There are different cycles of menopause. Women can start experiencing some symptoms of this life changing experience in their 40’s. Women who have undergone a hysterectomy can go through “the change” even earlier. When these hormonal differences start to occur, the entire body is affected. This includes the mouth, teeth and gums making this time of life a critical period to make and keep consistent visits with the dentist.
Menopause is the stage of life when the reproductive cycle and related hormones change. Some women will skate through this time of their life with few side effects. But for the rest of us, our bodies may feel like they have turned on us.
Weight gain, bloating, heartburn accompanied by hot flashes and night sweats mostly impact the body. But dry mouth and concerns for gum disease are more reasons to remain vigilant in the care of teeth and gums.
Heartburn is most often the result of stomach acids that back up from the digestive system. These acids can affect dental health, so if you are experiencing chronic heartburn or acid reflux, your dentist can make recommendations for relief.
Dry mouth is a very big problem.
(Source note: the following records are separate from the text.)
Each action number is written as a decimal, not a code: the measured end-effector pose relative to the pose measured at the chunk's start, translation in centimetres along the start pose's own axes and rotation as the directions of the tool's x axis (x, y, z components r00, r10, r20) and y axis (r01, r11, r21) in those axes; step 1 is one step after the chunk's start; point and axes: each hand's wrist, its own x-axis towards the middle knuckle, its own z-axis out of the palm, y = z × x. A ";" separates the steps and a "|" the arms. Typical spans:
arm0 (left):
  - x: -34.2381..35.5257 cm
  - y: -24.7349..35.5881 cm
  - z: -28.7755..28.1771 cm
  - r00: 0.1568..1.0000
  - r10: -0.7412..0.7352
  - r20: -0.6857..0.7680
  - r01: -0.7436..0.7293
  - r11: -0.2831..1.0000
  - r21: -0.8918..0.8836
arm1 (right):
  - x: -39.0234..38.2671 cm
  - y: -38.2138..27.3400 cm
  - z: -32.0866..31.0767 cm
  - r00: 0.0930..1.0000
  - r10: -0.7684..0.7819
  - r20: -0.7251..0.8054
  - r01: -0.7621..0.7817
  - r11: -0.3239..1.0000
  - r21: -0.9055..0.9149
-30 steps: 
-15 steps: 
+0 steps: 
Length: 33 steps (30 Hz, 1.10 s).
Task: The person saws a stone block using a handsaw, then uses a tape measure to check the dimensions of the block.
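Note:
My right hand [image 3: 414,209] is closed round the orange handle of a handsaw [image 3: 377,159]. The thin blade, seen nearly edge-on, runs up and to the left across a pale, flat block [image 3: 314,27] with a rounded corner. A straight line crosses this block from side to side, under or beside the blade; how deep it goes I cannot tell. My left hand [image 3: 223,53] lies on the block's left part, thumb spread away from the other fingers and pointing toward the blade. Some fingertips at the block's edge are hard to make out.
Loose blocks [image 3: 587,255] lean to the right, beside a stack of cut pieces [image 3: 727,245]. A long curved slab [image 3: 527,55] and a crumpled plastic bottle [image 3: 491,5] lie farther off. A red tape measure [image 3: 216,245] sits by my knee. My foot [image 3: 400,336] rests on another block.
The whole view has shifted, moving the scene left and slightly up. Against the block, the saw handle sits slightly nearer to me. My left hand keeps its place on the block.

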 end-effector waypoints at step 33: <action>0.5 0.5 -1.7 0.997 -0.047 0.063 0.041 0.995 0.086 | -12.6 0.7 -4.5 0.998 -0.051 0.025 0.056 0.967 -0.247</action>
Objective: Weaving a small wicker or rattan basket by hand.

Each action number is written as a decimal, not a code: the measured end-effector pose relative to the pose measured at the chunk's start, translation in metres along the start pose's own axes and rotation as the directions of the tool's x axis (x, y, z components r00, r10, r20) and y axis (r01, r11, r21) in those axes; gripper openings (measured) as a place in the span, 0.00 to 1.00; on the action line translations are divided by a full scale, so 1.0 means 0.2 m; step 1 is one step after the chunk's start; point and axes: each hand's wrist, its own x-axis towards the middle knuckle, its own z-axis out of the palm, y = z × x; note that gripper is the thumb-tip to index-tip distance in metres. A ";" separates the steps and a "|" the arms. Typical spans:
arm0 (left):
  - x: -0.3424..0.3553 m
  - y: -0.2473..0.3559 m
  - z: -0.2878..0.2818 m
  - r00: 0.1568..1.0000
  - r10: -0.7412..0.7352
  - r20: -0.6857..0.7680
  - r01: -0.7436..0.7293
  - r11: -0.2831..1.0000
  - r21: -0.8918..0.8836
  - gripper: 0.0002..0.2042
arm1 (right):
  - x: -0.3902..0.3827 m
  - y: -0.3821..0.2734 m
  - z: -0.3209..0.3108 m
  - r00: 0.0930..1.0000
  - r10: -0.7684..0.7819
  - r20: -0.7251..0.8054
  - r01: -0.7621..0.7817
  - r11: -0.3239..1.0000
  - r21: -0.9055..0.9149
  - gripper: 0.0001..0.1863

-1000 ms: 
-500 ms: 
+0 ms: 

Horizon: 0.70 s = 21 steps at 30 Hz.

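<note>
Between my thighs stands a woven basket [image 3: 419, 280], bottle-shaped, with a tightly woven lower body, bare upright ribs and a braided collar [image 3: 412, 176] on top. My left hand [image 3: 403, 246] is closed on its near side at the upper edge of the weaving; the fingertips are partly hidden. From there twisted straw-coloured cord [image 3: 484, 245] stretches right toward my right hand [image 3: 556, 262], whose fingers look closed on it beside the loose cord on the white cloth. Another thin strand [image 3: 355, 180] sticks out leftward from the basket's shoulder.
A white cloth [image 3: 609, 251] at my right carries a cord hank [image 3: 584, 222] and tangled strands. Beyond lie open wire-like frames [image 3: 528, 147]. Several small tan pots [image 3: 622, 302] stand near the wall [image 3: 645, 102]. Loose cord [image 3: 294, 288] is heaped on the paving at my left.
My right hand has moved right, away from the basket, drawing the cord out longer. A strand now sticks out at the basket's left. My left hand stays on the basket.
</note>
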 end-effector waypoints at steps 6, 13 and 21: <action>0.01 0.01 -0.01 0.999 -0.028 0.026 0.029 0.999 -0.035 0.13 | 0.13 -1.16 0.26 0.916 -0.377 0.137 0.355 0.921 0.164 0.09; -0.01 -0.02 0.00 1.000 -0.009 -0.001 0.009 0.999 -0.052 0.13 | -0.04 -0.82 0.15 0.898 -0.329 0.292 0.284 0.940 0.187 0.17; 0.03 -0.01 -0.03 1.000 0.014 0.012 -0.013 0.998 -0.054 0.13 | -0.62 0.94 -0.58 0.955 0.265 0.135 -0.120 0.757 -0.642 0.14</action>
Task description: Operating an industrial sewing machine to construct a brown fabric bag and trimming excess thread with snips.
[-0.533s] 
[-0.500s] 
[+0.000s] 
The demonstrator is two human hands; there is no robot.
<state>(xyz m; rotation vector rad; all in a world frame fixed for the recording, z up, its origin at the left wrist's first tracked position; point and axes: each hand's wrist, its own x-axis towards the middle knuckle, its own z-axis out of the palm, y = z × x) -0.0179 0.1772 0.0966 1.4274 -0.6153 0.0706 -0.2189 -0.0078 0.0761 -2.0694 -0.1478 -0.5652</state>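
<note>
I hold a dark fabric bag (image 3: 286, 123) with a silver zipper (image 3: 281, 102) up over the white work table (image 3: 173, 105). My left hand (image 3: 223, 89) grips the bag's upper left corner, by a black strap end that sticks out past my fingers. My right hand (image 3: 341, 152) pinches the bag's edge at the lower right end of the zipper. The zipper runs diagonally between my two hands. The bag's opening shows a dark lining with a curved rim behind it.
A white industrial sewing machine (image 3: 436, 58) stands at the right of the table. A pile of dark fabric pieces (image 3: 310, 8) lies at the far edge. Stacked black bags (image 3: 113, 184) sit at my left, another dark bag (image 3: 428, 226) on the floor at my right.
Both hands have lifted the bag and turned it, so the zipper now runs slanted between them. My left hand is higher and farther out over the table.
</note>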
Without sufficient saliva production, the bacteria normally flushed with saliva can linger on teeth and gums. Bacteria can lead to gingivitis (gum disease) and dental decay. Solutions include increasing water intake, and doing the things that promote saliva production like chewing sugar free gum or sucking on sugar free candy.
Many of the hormonal changes experienced mostly by women can result in bone loss. While this is most often thought of in terms of the body only, bone loss in gum tissue can occur as well. This leads to the potential of tooth loss. One of the big risk factors, smoking, can increase the odds of gum disease and tooth loss as we age making the decision to discontinue tobacco very important.
Keeping our biological teeth for all of life is a wonderful goal. We can help achieve this by daily flossing, brushing, and keeping our bodies as healthy as possible.
Seeing one of our experienced and caring dentists every six months for a cleaning to remove plaque build-up will help prevent gum disease and dental decay. These visits also provide an opportunity for the dentist to make sure your oral health is maintained during one of life’s biggest changes.